Sonneur- 28/01/2024

Woolf 1922 : eaux adoucies

Un cri d'appel. On appelle Jacob, mais il ne répond pas, il est encore un enfant insouciant. Un crâne de mouton trouvé sur la plage, une tempête maritime nocturne, on n'entend que la voix des morts en 1922 dans la ville côtière scarifiée. L'écriture en fragments permet à Virginia Woolf, dans son troisième livre, de prendre son envol stylistique en s'éloignant - encore timidement - du classicisme de ses deux premiers romans pour entamer les recherches formelles qui l'amèneront vers ses chefs-d'œuvre.

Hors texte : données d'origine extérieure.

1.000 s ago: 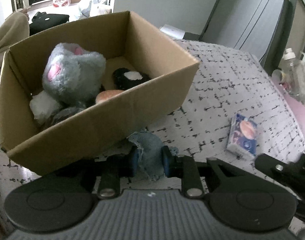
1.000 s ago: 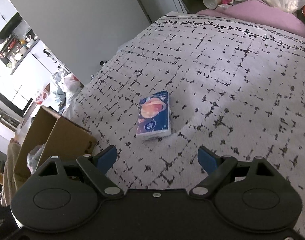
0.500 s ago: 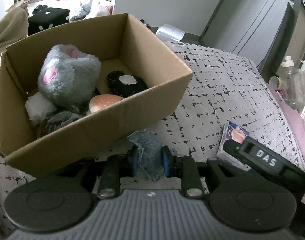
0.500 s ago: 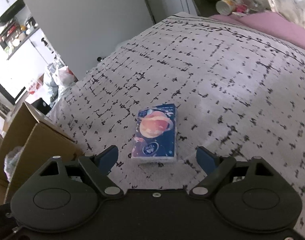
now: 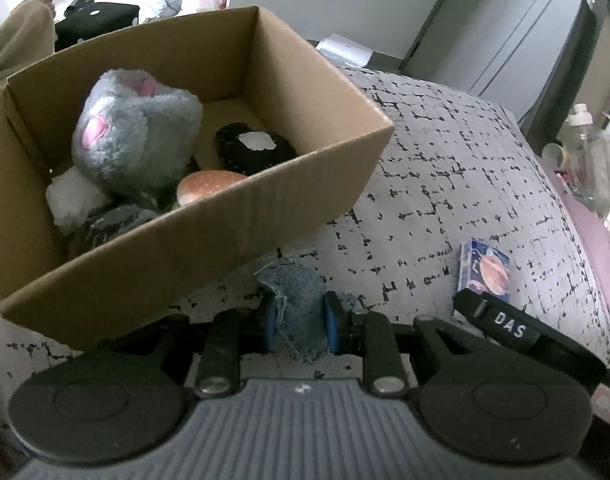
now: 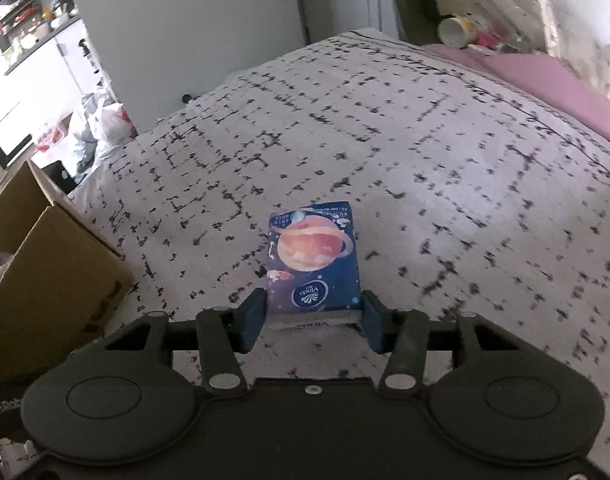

Woolf ne renonce pas à la technique du narrateur omniscient mais celui-ci s'étiole et l'écriture en fragments lui permet, par touches impressionnistes emplies de douceur, de donner différents points de vue sur son personnage principal.  Elle ne trempe pas sa plume dans l'amertume, comme son personnage Julia, mais plutôt dans la bienveillance, et l'ironie est moins présente que dans ses deux précédents romans. Comme des prémonitions ou des rappels, les vagues, un phare, un bateau avec une traversée qui n'est pas celle des apparences, sont là et Jacob tient même une échelle à un moment donné. On se glisse dans ce roman comme on met un plaid sur ses épaules, sûr d'être réchauffé. Le style de Virginia nous enveloppe : surgissent néanmoins des baïonnettes enflammées et des becs de gaz embrasés. Le 5 novembre, jour de Guy Fawkes, c'est du regard d'une fille vers le feu dont on se souvient pendant que Mrs Durrant lit l'enfer de Dante, et les fragments de dialogues de Woolf font penser aux épiphanies de Joyce... Mais tous les trésors d'intelligence de la bibliothèque (en l'occurrence celle du British Museum) n'empêchent pas la guerre d'arriver. Un cri d'appel. Une femme appelle Jacob, mais il ne répond pas, il est encore un jeune homme insouciant. Il ne répond pas, part à la guerre et meurt.